Months of hard work was completely destroyed for farmers across Stephenson County, after their crops were left covered in flood water from one of the largest downpours in a decade.
Wendell DeVries says his grandfather bought the family farm in 1939, and in the fifteen years since DeVries has taken over, it’s flooded six times.
“We lost probably twenty five percent of our crop from the farm,” said DeVries. “It’s totally submerged under 16, 17 feet of water, and there will be nothing harvested from it this year.”
The loss of crop, leading to a major loss in revenue, an amount both DeVries and Greg Miller say makes it impossible to break even.

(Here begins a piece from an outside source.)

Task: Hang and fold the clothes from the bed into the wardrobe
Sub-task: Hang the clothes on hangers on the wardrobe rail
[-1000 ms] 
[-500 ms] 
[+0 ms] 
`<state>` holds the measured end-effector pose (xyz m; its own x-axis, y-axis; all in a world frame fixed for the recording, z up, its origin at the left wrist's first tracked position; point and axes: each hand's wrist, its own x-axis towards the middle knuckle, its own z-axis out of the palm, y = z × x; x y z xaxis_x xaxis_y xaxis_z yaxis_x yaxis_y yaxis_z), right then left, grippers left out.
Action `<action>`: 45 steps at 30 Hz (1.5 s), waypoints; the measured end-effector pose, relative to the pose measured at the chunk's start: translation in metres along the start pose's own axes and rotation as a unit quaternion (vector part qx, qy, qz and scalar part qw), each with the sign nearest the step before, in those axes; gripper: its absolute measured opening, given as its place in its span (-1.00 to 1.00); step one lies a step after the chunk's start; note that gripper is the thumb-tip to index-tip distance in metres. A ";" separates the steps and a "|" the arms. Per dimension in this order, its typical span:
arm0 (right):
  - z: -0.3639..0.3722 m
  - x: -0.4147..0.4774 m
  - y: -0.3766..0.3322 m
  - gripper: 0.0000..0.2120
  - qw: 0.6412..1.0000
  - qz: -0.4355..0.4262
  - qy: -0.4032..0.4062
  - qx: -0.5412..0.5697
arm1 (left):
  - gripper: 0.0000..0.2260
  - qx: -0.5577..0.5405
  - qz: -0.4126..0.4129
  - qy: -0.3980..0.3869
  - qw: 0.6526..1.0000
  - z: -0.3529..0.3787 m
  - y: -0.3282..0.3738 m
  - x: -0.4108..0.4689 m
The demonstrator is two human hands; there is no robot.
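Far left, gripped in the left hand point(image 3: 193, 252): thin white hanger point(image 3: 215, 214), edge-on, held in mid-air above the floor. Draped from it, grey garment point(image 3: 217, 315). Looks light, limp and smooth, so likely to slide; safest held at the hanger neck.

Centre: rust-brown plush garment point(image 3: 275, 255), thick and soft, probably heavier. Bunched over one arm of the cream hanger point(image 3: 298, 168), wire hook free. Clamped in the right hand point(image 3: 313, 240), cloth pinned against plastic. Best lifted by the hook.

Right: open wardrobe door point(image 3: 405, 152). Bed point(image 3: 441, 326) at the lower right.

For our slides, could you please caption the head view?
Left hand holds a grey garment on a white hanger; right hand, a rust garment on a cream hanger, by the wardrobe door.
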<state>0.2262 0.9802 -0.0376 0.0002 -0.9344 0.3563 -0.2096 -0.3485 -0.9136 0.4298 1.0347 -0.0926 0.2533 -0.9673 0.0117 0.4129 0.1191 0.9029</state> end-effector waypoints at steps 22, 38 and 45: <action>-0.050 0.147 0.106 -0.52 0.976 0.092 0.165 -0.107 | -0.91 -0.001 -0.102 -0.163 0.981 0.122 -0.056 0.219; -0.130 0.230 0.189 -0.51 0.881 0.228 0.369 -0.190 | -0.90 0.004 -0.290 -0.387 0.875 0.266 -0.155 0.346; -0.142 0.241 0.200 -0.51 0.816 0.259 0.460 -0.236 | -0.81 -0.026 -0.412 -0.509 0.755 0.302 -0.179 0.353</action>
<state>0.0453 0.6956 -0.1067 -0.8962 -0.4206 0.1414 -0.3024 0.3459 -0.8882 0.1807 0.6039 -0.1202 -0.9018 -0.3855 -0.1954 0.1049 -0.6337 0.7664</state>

“Even though we have insurance, we have to buy out the contracts,” said Stephenson County Farmer Greg Miller. “So basically, we’re going to eat the expense.”
But Miller says, when the water first started to pour into his land, money was the last thing on his mind.
“It was about 100 yards wide, so our cattle was stranded on the other side of the farm,” said Miller. Thankfully, Miller’s livestock is okay.
Growing up with farming, Miller says losing animals or loved ones is his biggest concern, and he’s seen it happen in other natural disasters.
“It’s not a job that everyone can do,” said Miller. “The smell of dirt, the new calves born, but someones ‘gotta do it.”
Both DeVries and Miller say unfortunately, dealing with water setbacks is a part of the job, but all they can do is hope for better years of harvest ahead.